Fifty-sixth annual meeting of the American association of physicists in medicine
SU-E-J-131: Automatic Detection of Gold Fiducial Markers On MR Images Using the RASOR Technique
The detection of gold fiducial markers on MR images is important for CT-MR registration and will be key to upcoming MRI-only treatment planning. Visualization of gold fiducials with MRI is, however, challenging as seeds lead to small signal voids that are difficult to detect on regular MR scans. Here, we demonstrate that by using a balanced radial SSFP sequence in combination with an off-resonance reconstruction, gold fiducials can be given a positive contrast facilitating automatic detection.
Three gold fiducials (HA2 Medizintechnik, Germany, 1x 5 mm²) were placed in three orthogonal orientations in an agarose gel phantom. We used a 3D stack of stars transient balanced gradient echo (tbGE) sequence with SPAIR fat suppression (TR/TE = 3.3/1.63ms, 1×1×2 mm³ acquired voxels, BW=1085Hz/vox). To create positive contrast at the seed locations the RASOR technique employs an additional off-resonance reconstruction at 3000 Hz. Background-suppression was obtained by subtracting the on-resonance image twice from the off-resonance image.
The short echo time of the sequence combined with a “balanced” gradient scheme resulted in well localized and sharp signal voids at fiducial locations. By employing RASOR reconstruction the gold fiducials were depicted hyperintense and allowed determination of the locatation and orientation of the fiducials. The radial readout ensures accurate localization as any susceptibility induced geometrical shift for a radial readout line, is balanced by an opposite radial readout. Thus the centre-of-gravity of the hyperintensity reflects the true position of the fiducials.

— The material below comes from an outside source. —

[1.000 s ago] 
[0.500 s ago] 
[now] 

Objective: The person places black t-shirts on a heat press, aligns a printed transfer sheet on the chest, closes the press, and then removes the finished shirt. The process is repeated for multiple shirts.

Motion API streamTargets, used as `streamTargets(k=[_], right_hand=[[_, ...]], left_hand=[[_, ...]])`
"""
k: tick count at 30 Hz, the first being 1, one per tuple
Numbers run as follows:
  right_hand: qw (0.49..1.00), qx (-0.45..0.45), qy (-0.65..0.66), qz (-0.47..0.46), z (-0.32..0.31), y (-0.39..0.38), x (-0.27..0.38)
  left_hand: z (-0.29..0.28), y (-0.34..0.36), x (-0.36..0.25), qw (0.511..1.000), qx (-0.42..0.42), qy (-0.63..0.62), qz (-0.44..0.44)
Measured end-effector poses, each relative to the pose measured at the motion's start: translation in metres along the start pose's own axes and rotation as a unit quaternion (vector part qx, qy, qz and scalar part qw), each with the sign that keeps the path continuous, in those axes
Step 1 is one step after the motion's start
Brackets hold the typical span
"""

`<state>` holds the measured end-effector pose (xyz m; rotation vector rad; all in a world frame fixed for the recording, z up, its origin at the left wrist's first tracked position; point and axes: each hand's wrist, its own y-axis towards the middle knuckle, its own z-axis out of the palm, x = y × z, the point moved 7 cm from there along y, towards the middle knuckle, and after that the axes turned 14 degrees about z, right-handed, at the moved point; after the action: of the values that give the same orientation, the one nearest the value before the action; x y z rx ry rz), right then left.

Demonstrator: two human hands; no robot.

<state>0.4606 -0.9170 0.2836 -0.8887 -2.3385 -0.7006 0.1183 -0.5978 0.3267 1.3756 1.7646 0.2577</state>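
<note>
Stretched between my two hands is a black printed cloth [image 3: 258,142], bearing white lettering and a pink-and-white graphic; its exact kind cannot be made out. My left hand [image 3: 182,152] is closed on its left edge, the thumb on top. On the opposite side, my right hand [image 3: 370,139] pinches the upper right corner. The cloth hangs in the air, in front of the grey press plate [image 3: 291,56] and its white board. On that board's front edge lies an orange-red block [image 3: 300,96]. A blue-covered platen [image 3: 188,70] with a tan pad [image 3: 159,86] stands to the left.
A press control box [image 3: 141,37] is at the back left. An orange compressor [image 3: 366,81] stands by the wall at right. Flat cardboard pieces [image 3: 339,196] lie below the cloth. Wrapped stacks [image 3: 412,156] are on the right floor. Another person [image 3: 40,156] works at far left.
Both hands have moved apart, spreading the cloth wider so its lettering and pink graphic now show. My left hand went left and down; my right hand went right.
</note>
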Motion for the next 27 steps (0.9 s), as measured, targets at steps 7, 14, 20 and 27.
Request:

A radial balanced sequence in combination with short TR and TR and high spatial resolution, results in accurate depiction of gold fiducials while being standardly available on MR systems. The RASOR reconstruction results in a positive contrast facilitating automatic detection. This enables automatic registration between CT and MRI based on fiducial markers, and in the may warrant an MRI-only planning approach.